Problem to solve:
Please write out the entire listing below exactly, excluding its pictures.
╭─ The data
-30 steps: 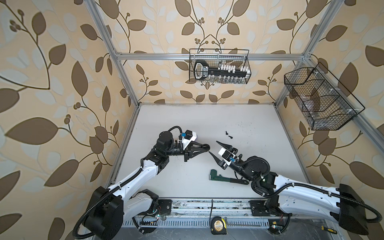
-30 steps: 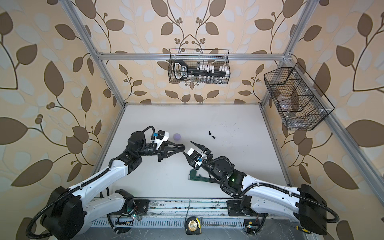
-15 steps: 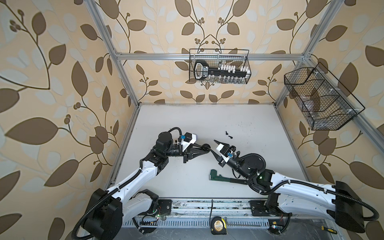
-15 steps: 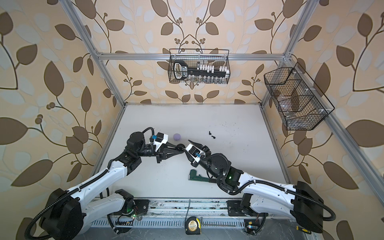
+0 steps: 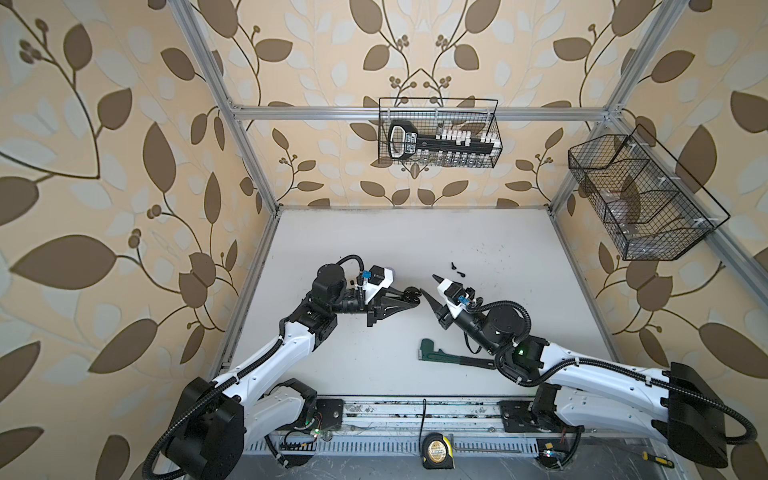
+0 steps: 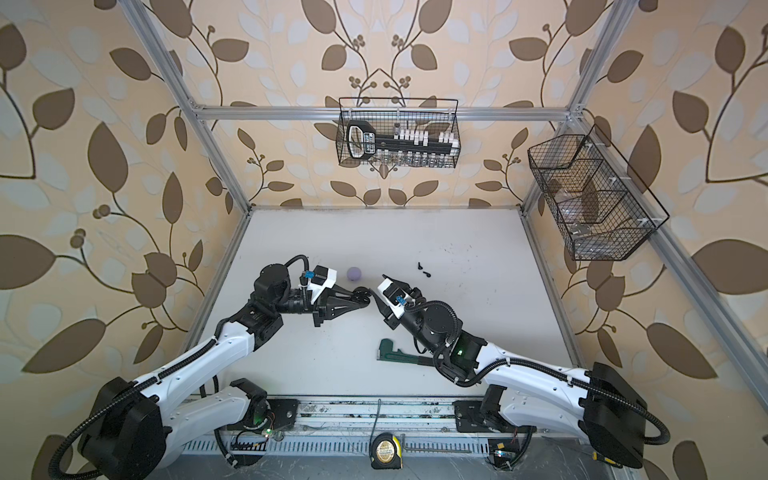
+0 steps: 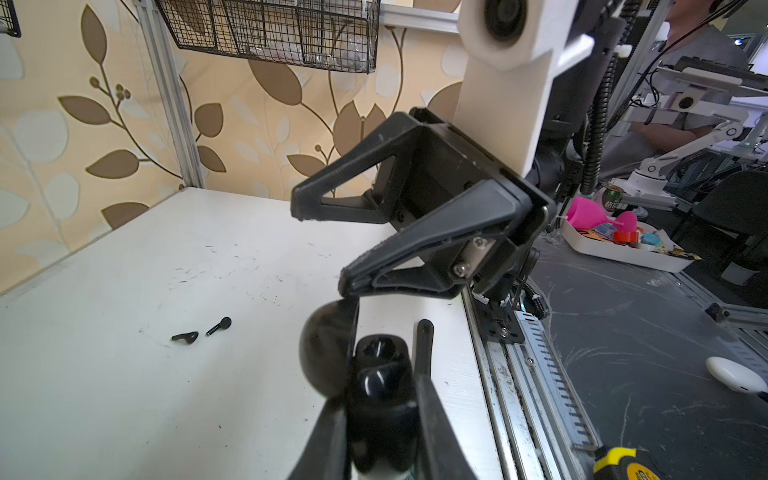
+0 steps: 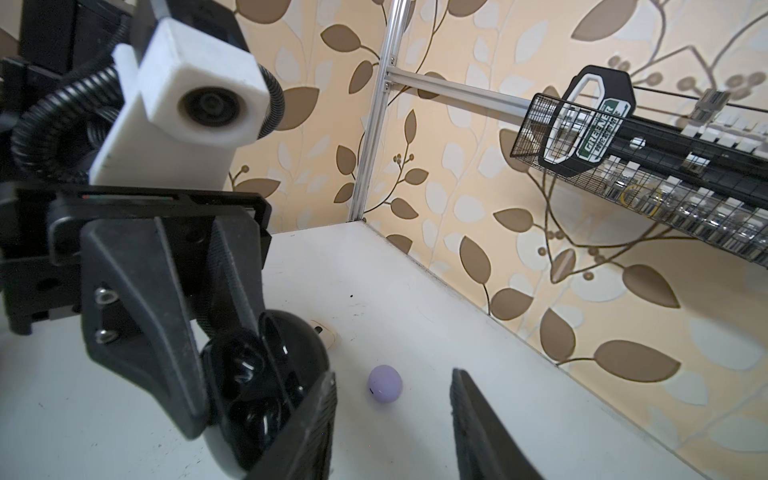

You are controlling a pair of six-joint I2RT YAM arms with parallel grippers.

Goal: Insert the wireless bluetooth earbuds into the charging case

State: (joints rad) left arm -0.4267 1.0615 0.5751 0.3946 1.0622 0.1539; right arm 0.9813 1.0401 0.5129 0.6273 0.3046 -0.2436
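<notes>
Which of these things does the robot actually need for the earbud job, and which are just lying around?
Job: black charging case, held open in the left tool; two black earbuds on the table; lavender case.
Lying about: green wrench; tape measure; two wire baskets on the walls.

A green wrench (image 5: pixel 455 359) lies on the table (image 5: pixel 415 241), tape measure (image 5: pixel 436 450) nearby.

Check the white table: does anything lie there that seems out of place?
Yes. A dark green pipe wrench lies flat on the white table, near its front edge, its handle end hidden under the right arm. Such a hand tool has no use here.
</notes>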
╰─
Solution to the problem:
-30 steps: 
-30 steps: 
-15 steps: 
-15 steps: 
+0 steps: 
+0 steps: 
+0 steps: 
+0 steps: 

You are controlling a pair of six-joint I2RT YAM arms with parallel grippers.

Goal: Insert the wireless bluetooth earbuds into the charging case

State: (joints rad) left arm -0.4267 1.0615 0.5751 0.3946 1.0622 0.1539; right arm 0.9813 1.0401 0.5129 0.6273 0.3046 -0.2436
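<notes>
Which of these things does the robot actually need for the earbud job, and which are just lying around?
Job: black charging case, held open in the left tool; two black earbuds on the table; lavender case.
Lying about: green wrench; tape measure; two wire baskets on the walls.

A green wrench (image 5: pixel 455 359) lies on the table (image 5: pixel 415 241), tape measure (image 5: pixel 436 450) nearby.

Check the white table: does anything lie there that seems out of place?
Yes. A dark green pipe wrench lies flat on the white table, near its front edge, its handle end hidden under the right arm. Such a hand tool has no use here.
</notes>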

The reply is now complete.